*ACTIVITY*. Repeat every line of the data verbatim.

.....

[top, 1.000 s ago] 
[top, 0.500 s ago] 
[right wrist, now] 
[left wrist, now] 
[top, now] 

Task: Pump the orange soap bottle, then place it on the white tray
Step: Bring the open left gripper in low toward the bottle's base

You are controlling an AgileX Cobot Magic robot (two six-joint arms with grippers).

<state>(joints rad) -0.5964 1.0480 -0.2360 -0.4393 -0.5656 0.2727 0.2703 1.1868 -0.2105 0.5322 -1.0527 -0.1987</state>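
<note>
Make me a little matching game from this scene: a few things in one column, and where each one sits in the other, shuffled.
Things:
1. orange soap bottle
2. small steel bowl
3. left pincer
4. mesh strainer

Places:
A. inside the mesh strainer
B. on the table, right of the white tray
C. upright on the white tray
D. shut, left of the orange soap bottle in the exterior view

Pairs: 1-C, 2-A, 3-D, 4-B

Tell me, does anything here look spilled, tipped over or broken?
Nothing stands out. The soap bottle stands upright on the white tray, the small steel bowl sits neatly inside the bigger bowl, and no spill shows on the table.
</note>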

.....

*ANSWER AREA*.
[top, 1.000 s ago] 
[top, 0.500 s ago] 
[right wrist, now] 
[left wrist, now] 
[top, now] 

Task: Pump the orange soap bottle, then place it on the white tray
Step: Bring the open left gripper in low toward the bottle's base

You are controlling an AgileX Cobot Magic robot (two six-joint arms with grippers).

<state>(joints rad) -0.5964 1.0480 -0.2360 -0.4393 -0.5656 0.2727 0.2703 1.1868 -0.2105 0.5322 -1.0527 -0.1987</state>
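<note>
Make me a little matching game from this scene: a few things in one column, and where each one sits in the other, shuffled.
Things:
1. orange soap bottle
2. small steel bowl
3. left pincer
4. mesh strainer

Places:
A. inside the mesh strainer
B. on the table, right of the white tray
C. upright on the white tray
D. shut, left of the orange soap bottle in the exterior view

Pairs: 1-C, 2-A, 3-D, 4-B

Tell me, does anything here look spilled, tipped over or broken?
Nothing stands out. The soap bottle stands upright on the white tray, the small steel bowl sits neatly inside the bigger bowl, and no spill shows on the table.
</note>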

Nothing else belongs in the answer.